After reading both HTTP/2 RFC (#7540) and TLS-ALPN RFC (#7301), I'm still unable to figure out the expected behavior when ALPN is lacking in one end.
Assuming I have a client that uses HTTP/2 "h2" (over TLS) that talks to a server that support HTTP/2 but does not send the ALPN extension in the "server hello". What is the expected behavior from the client?
Most clients I've seen so far consider that HTTP/2 is not supported by the server and downgrade the connection to http/1.1, but few ignore (go-gRPC) continue with HTTP/2.
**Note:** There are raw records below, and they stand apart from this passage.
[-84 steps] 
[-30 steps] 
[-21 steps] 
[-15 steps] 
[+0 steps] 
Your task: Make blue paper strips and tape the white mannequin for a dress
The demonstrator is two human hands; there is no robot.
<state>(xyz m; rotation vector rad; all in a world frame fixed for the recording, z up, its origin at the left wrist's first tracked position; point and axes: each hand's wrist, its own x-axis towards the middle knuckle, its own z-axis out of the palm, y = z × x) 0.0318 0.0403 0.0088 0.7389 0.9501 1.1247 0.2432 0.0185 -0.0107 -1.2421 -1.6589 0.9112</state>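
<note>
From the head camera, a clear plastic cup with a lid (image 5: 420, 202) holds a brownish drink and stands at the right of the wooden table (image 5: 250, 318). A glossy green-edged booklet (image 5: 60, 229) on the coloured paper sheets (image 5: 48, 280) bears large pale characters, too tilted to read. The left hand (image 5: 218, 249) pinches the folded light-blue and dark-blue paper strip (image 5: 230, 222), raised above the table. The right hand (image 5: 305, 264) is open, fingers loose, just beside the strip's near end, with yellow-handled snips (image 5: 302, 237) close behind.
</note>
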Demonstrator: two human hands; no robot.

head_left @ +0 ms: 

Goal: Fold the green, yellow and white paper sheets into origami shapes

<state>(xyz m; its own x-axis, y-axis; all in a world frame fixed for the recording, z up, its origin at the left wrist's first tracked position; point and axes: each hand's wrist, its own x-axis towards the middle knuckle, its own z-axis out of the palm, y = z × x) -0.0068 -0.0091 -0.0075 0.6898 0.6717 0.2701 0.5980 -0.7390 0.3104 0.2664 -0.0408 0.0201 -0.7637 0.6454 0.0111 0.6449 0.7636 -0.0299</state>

This scenario can be more practical if using AWS classic LB that does SSL termination between a client ("h2") to the server ("h2c"). In this example, the client sends the ALPN extension with value of "h2", the LB performs SSL handshake without ALPN (as expected from his part), and eventually the JAVA gRPC fails due to HTTP/1.1 downgrade.
It depends entirely on the client and server. Many still support the older NPN TLS extension for SPDY and HTTP/2 Support, though officially the spec says to use ALPN only.
On the browser side, for example, Chrome, Firefox and Opera now only support HTTP/2 over ALPN though they all used to support it over NPN. At the time of writing Safari, IE and Edge still allow either NPN or ALPN to be used.
On the server side some (e.g. Nginx) Support both, while some (e.g. Apache) only Support ALPN.
I would also question the terminology of “downgrade”. The ALPN extension is a request to use h2 and happens as part of the TLS negotiation before a single HTTP message has been sent. So it’s not really a downgrade anymore than an unsuccessful upgrade request.